The deadly collapse happened the afternoon of July 22, 2022 at a new housing development. Slater, a Botticello Inc. employee, became trapped inside a trench when the dirt collapsed on him, Vernon police Lt. Robert Marra said at the time.

According to affidavits by Vernon police Detective Mike Patrizz, Locke, who was laying pipe into the trench with an excavator, told investigators the trench had collapsed twice that day before the collapse that killed Slater.

Locke also told investigators that workers typically used a "trench box" to hold the wall of the trench, but "the banks were holding up fine here. I guess we play the odds," the detective reported.

Patrizz wrote that he inspected the roughly 8-foot-deep trench after the collapse and "there were no indications that the sides of the trench had been sloped, benched or any other trench safety measures had been instituted in any place over the length of the entire exposed trench."

Locke told investigators that Slater tried to get out of the trench as it collapsed, and Locke could not stop the wall of the trench from collapsing with the excavator "because the pipe was still chained to it," according to the detective. Locke and two others jumped in and began trying to dig out Slater with their hands and a shovel but could not find him beneath the earth.

Locke said he then used the excavator to try to dig out Slater, and once they uncovered his hard hat, they began digging him out by hand, the detective reported.

Medics took Slater to Manchester Memorial Hospital where he was pronounced dead. The state Office of the Chief Medical Examiner later ruled the cause of death was "blunt impact injury of the head, torso and extremities with chest compression," according to the detective.

A friend of Slater's from Arizona sent police screenshots of text messages she had with him on July 12, 10 days before the fatal accident, in which he complained that he was working in a trench by himself and it had already collapsed twice, according to the detective.

Locke admitted during an interview that he knew the trench was supposed to have ladders every 25 feet, as required by regulation, according to the detective.

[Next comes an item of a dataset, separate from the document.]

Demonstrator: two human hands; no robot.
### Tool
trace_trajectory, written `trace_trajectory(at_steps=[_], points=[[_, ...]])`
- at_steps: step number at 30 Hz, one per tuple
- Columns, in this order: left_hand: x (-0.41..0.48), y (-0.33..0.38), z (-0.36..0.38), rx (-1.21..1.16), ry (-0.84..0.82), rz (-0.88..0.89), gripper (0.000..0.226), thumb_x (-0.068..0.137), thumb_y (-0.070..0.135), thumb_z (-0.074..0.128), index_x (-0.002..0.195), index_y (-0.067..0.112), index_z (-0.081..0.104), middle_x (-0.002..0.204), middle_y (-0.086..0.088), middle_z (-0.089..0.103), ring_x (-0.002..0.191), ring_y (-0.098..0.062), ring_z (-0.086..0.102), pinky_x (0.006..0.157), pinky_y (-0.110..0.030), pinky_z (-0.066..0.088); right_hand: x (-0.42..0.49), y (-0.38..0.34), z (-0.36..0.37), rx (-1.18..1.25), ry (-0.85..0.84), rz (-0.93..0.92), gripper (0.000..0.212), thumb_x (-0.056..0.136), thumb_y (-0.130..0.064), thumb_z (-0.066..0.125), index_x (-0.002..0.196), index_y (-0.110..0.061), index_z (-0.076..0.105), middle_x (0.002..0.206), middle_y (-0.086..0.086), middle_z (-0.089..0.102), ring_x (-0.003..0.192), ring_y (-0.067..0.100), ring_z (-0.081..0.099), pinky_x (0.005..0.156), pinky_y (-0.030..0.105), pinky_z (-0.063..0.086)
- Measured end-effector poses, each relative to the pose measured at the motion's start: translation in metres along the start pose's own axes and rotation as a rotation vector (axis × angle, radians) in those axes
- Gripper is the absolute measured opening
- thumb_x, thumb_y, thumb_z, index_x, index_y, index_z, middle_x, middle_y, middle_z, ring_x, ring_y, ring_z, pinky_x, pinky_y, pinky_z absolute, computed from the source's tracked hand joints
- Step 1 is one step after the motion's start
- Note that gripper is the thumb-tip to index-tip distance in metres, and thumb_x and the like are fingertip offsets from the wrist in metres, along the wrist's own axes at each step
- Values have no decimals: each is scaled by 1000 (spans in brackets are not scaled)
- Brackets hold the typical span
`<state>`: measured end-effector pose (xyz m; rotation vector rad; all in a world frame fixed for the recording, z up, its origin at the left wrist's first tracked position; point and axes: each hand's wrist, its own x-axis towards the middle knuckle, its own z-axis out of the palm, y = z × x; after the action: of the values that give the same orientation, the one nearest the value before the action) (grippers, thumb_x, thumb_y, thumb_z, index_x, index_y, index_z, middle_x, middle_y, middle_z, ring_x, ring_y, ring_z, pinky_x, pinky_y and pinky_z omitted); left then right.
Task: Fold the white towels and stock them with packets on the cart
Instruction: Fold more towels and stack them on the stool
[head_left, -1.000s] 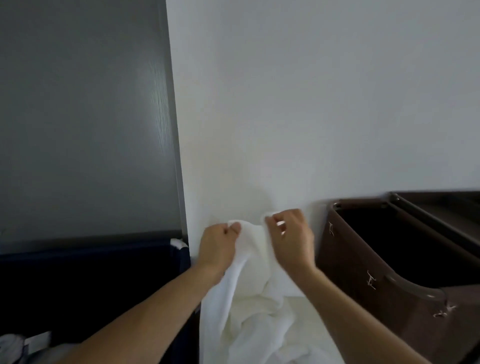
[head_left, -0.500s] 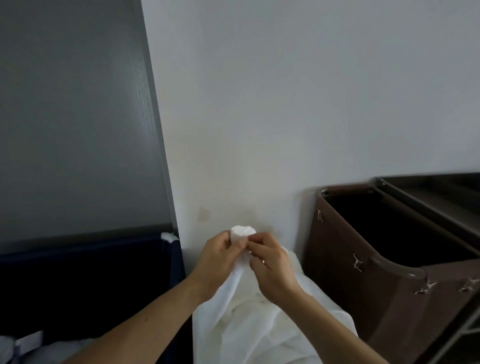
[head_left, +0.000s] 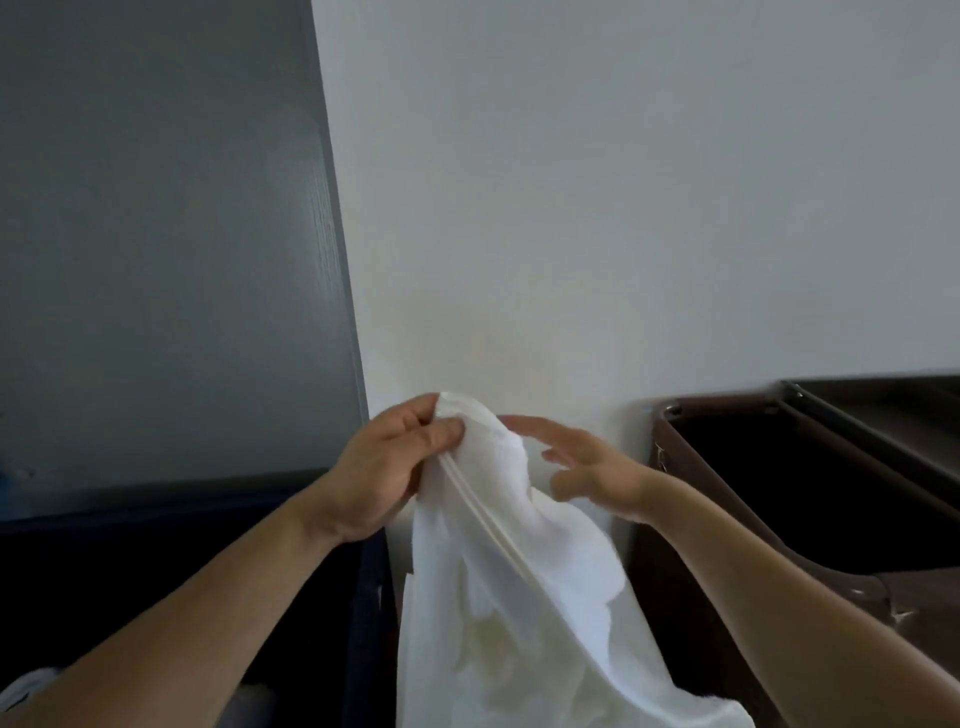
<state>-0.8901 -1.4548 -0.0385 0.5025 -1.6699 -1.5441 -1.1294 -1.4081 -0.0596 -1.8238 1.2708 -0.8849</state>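
Right hand (head_left: 592, 478): letting go since before, fingers spreading beside white towel (head_left: 498, 597).
Left hand (head_left: 384, 467): pinching its top corner.

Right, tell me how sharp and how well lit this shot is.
Head view: dim, even light, no glare; the white towel is brightest, its weave nearly washed out; the right hand is slightly smeared, the left hand sharper; the dark blue bin is lost in shadow.

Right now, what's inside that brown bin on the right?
Only dark shadow shows inside the brown bin; nothing can be made out. The right forearm and the bin's near wall cover its lower part.
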Motion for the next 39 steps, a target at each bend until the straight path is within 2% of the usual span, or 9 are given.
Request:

But "the only ladders present in the trench when the police arrived after the collapse were the ladders placed by the fire department," Patrizz wrote.

At the Stafford job site in 2015, the Department of Labor reported there was no "competent person" inspecting the excavation for hazards and "no cave-in protection was in use."

During the previous inspection, officials interviewed Locke and found he was not a "trench/excavation competent person," the detective reported. When the Labor Department inspector brought that issue up to Botticello, the owner said Locke "knew enough" and it was "common sense stuff," the detective added.

The inspector told Botticello he needed to get his company trench and excavation competent person training, according to the detective, and Botticello "stated he would get Locke trained as a competent person immediately and he asked for several sources of training."

But when he was interviewed after the 2022 accident that killed Slater, Botticello indicated there had not been any trench competent person training, according to the detective.

He said he owned several trench boxes, but the detective said they were not on site at the time of the accident.

One worker told investigators after the collapse crews began cutting back the walls of the trench to a 45-degree angle for safety and went "beyond what was necessary" in case OSHA showed up at the job site, according to the detective.